- [Exercise brief] Copy the lines below as they are; omit the images they contain.

- [Supplied data]

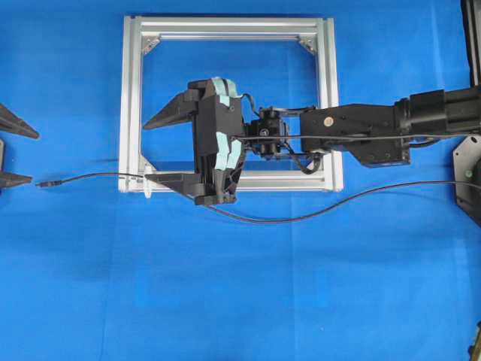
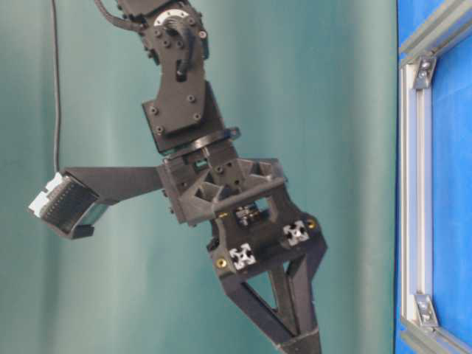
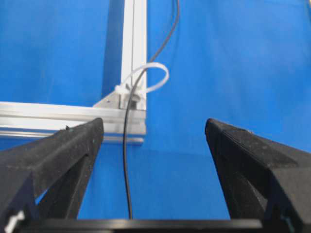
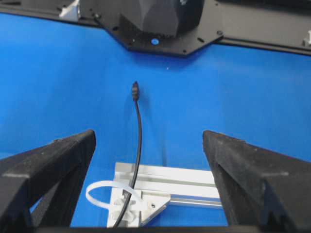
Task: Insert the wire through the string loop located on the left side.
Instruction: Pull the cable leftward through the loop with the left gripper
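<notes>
My right pincer [image 1: 154, 150] stands wide and holds nothing, hanging over the silver frame [image 1: 131, 98] with its lower finger above the frame's near-left corner; my left pincer [image 1: 6, 154] also stands wide and empty at the far left edge of the overhead view, both tips pointing toward the plug. The wire [image 1: 301, 214] lies on the blue bench [image 1: 240, 301], running in from the right, dipping near the frame's near rail, then crossing the corner to end in its plug [image 1: 46, 183] just left of the frame. The string loop [image 3: 153, 77] stands at that same corner, and in both wrist views the wire appears to pass through or directly across it; I cannot tell which with certainty. Risks, as I judge them: 1, with nothing gripping the wire, any brush from my right fingers at that corner could drag the wire sideways and pull the plug back out of the loop. 2, the loop [image 4: 104, 196] is thin and springy, so a finger pressing on it could flatten or twist it. 3, a left-hand grasp at the small plug [image 4: 135, 91] could miss and push it away, since it lies loose on the smooth bench. 4, my right arm shades the corner from above, hiding contact there.
</notes>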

- [Response to this task]
Task: Insert the wire through the string loop located on the left side.
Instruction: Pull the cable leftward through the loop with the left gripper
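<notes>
My right pincer [image 1: 154, 150] stands wide and holds nothing, hanging over the silver frame [image 1: 131, 98] with its lower finger above the frame's near-left corner; my left pincer [image 1: 6, 154] also stands wide and empty at the far left edge of the overhead view, both tips pointing toward the plug. The wire [image 1: 301, 214] lies on the blue bench [image 1: 240, 301], running in from the right, dipping near the frame's near rail, then crossing the corner to end in its plug [image 1: 46, 183] just left of the frame. The string loop [image 3: 153, 77] stands at that same corner, and in both wrist views the wire appears to pass through or directly across it; I cannot tell which with certainty. Risks, as I judge them: 1, with nothing gripping the wire, any brush from my right fingers at that corner could drag the wire sideways and pull the plug back out of the loop. 2, the loop [image 4: 104, 196] is thin and springy, so a finger pressing on it could flatten or twist it. 3, a left-hand grasp at the small plug [image 4: 135, 91] could miss and push it away, since it lies loose on the smooth bench. 4, my right arm shades the corner from above, hiding contact there.
</notes>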

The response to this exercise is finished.